* **Exercise**: The required answer is a copy of each line in the entries below that includes "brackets".

______

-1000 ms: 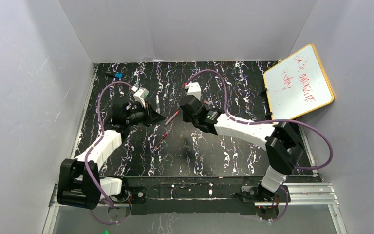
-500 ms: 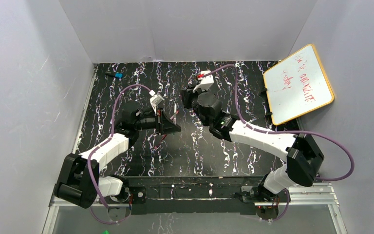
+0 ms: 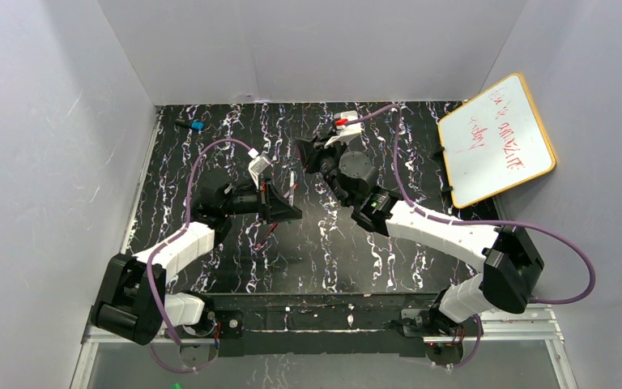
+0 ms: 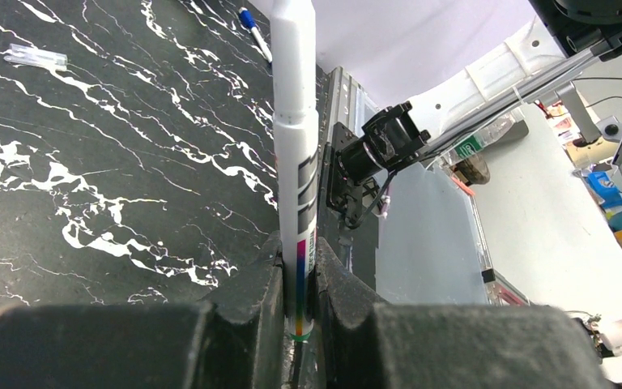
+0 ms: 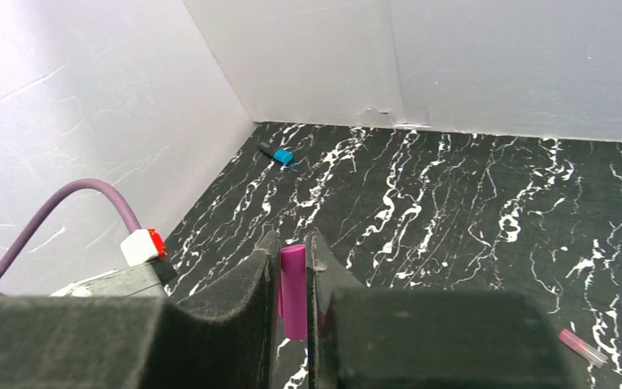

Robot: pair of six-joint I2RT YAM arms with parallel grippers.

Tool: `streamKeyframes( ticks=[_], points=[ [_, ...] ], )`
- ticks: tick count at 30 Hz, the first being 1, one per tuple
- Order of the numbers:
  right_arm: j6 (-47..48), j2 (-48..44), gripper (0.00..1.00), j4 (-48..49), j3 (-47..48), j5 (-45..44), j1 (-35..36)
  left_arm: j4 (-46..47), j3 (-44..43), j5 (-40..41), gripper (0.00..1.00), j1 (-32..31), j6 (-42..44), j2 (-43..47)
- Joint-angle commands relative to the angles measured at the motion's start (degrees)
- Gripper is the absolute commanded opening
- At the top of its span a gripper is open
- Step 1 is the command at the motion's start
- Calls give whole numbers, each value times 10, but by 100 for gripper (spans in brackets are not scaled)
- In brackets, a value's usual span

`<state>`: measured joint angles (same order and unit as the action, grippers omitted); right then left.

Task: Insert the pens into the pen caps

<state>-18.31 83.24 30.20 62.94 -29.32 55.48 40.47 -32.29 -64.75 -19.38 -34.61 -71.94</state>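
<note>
Whitish pen between left gripper and right gripper — whiteboard far right

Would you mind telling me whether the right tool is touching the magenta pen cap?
Touching. The right wrist view shows the magenta pen cap pinched in the right tool, with no gap on either side.

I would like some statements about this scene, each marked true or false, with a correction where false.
1. The left end effector grips a whitish pen. True.
2. The right end effector is empty. False: it is shut on a magenta cap.
3. The whiteboard carries red writing. True.
4. The whiteboard lies flat at the table's centre. False: it stands tilted at the far right.
5. A small blue item lies near the far left corner. True.
</note>
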Motion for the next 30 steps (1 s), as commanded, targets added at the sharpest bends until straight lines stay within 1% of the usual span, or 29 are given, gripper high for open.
streamKeyframes(
  ticks=[1,9,30],
  points=[
    [-18,-9,13,38,24,29,-3,19,3,-19,0,-4,-5,1],
    [-46,-15,13,2,37,47,-1,20,0,-19,0,-4,-4,-2],
    [-77,-44,12,-41,6,65,13,20,-5,-18,0,-4,1,-9]
  ],
)
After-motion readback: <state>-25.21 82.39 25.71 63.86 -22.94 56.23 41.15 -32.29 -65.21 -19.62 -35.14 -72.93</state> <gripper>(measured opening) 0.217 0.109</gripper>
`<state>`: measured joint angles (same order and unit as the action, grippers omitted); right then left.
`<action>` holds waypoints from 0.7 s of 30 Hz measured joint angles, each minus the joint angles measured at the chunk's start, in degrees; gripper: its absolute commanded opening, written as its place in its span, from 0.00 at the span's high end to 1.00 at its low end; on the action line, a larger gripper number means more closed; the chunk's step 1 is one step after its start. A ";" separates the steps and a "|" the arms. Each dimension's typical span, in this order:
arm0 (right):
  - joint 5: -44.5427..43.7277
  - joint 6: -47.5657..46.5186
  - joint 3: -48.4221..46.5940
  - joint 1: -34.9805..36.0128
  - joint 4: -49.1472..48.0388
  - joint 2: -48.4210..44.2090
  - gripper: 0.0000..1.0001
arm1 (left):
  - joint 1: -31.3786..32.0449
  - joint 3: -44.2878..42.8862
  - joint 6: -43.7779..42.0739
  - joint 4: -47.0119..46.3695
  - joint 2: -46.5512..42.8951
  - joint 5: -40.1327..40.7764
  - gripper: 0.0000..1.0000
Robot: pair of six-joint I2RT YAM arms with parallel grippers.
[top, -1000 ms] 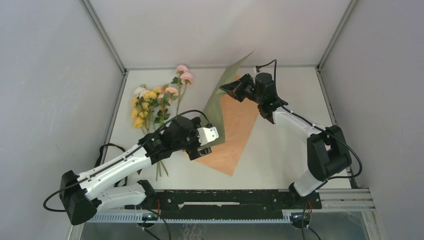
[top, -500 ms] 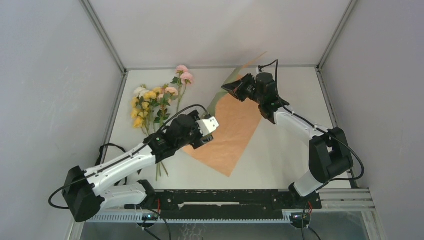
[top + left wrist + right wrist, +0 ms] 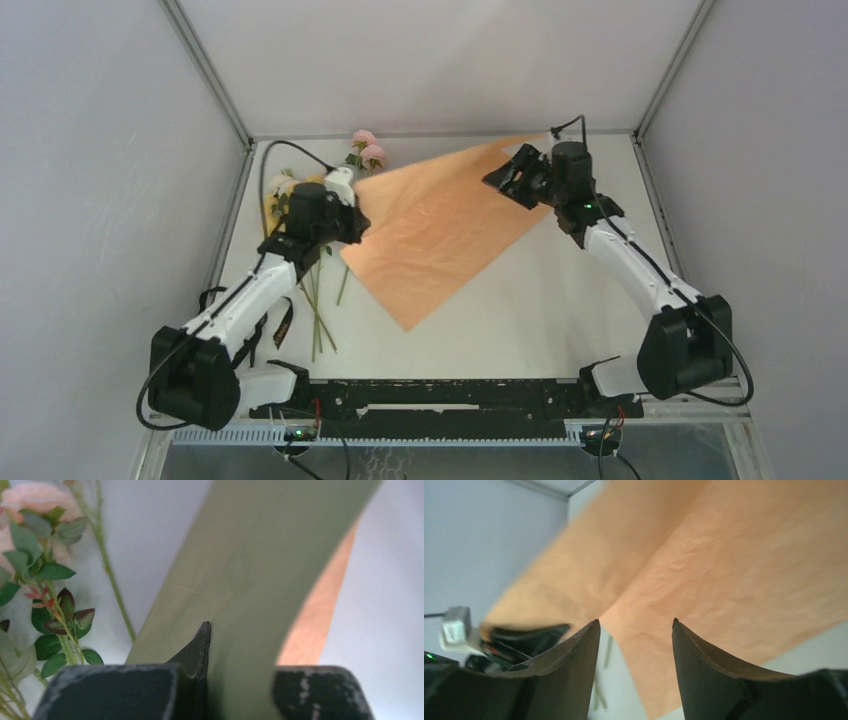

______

* **Solution**:
- Calls give whole numbers, each value times 10, but by 100 for gripper (spans in brackets are not scaled)
- In brackets, a value's usual span

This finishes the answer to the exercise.